Love this framing of #Python as two languages that are immediately interoperable. Similar benefits to the TS/JS split but you can write one in the other without compiling down.
https://threeofwands.com/python-is-two-languages-now-and-thats-actually-great/
@sethmlarson @hynek this is giving mypy’s various gradations of escape hatches too little credit. Typing can be quite extensive internally to “infrastructure” code, and a great deal of “this must be untyped, it’s too dynamic” is either apologia for antiquated design or a misunderstanding of the tools available. I gave a talk at pybay this year about this exact problem.
@sethmlarson @hynek I do agree with the broad strokes here but I think it has the main thrust of the 2-languages benefit backwards: untyped is good for *quick scripts*, code that you experiment with and throw away or has to work with semi structured or unknown data. Typed code takes more effort to produce, and while the cost/benefit on that is usually very good, the ability to discard it and YOLO your way to a prototype in the first few pages of code on a project eliminates critical friction.

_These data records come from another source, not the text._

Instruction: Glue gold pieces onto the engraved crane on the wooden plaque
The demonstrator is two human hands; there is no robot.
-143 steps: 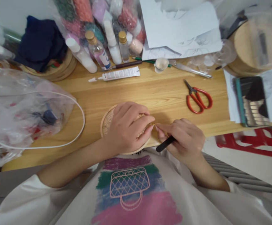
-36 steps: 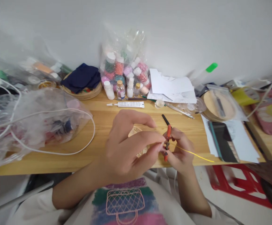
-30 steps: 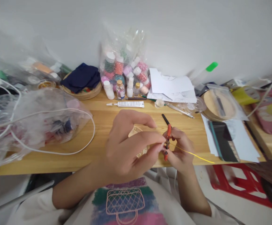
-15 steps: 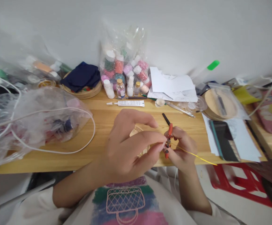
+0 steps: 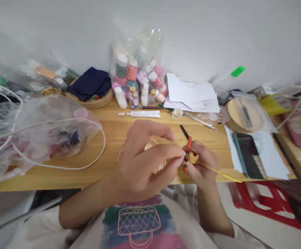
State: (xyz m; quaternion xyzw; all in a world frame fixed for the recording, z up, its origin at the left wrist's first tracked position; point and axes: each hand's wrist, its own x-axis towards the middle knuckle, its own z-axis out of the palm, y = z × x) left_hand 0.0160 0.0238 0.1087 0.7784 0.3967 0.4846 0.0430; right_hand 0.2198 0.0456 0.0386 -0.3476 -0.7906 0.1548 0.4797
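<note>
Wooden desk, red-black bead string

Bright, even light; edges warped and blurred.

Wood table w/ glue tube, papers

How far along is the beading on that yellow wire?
Done: a short stack of red and dark beads sits on the yellow wire. In hand: the left hand pinches at the beads, and the right hand holds them with an orange-handled tool. Left: a long bare wire tail sticks out rightward, and the round wooden piece lies on the table behind.
</note>
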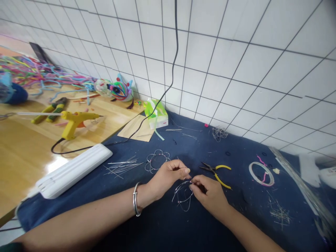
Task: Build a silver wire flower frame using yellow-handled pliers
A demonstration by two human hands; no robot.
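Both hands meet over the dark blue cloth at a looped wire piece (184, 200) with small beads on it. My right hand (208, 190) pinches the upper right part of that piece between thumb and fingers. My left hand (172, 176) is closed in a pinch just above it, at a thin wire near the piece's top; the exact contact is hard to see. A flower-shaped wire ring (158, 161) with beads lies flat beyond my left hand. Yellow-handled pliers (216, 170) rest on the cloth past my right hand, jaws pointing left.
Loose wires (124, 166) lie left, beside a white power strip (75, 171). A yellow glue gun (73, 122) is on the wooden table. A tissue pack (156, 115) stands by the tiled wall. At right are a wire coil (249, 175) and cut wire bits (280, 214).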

@glyph @sethmlarson @hynek Weird, I feel like I get the greatest bang for my buck when using at least basic typing on YOLO scripts because I’m never going to unit test them.
For anything serious, I’m writing extensive unit tests, and the type checking stuff is less likely to find bugs that, say, hypothesis wouldn’t.
@glyph @sethmlarson @hynek Of course I still use type hints in big projects because they’re useful for other people, or for when I start to build on top of them.
So I guess I’m one of those people who thinks type checking is useful for all kinds of code.